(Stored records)
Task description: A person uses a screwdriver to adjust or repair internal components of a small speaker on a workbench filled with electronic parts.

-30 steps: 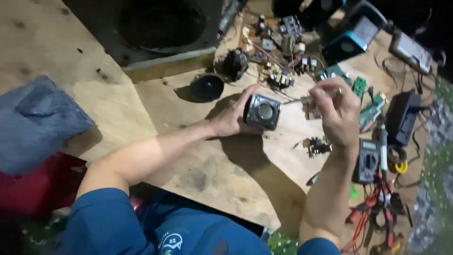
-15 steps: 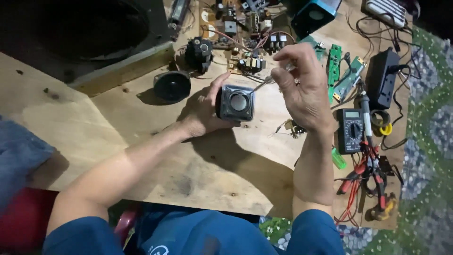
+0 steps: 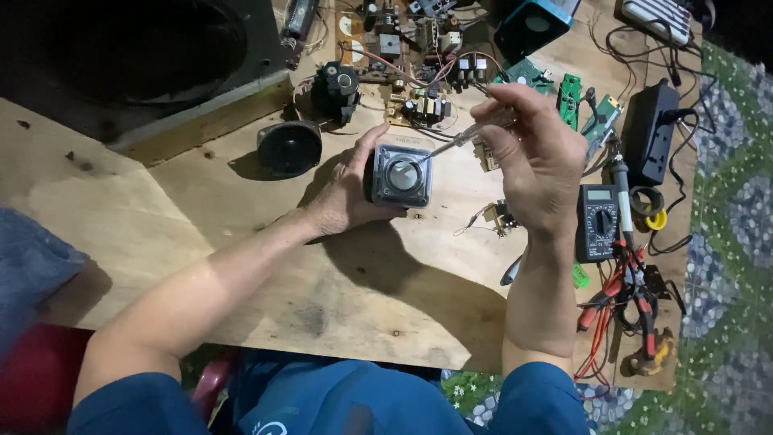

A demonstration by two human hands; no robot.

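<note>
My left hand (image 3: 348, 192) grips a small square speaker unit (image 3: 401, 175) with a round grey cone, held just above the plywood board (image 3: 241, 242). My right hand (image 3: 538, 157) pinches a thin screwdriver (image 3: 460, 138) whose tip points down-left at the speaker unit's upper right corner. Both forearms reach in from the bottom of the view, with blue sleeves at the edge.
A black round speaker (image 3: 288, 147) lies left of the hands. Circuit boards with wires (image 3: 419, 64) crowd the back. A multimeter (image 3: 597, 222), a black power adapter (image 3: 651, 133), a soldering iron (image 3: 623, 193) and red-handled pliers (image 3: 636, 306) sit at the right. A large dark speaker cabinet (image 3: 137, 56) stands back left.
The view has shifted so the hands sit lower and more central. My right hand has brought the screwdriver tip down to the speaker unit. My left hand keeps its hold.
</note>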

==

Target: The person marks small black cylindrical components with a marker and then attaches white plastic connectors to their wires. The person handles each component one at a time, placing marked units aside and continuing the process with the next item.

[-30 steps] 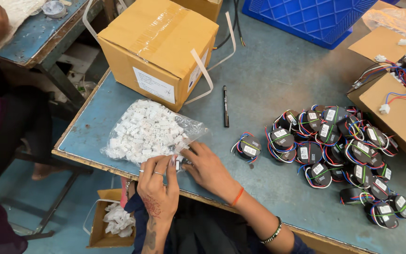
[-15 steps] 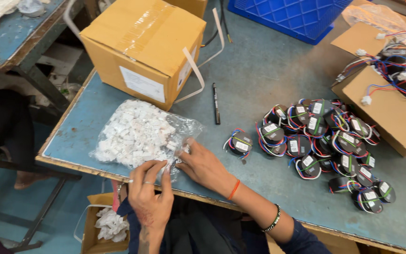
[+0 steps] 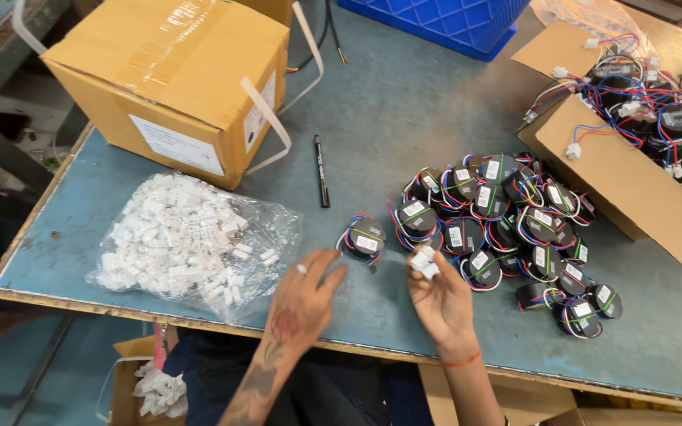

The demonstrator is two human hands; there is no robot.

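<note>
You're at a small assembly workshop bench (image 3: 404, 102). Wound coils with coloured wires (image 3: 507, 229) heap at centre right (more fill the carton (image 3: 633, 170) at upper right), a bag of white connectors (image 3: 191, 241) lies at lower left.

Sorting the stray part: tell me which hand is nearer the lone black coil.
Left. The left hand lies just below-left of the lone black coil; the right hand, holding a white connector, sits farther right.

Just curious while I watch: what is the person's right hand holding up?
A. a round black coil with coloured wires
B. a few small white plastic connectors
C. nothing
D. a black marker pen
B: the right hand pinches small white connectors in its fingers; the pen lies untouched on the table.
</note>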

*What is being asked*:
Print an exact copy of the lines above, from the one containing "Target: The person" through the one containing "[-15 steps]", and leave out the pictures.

*Solution to this exercise*:
Target: The person marks small black cylindrical components with a marker and then attaches white plastic connectors to their wires. The person handles each component one at a time, placing marked units aside and continuing the process with the next item.

[-30 steps] 
[-15 steps] 

For this exercise, the work is now complete.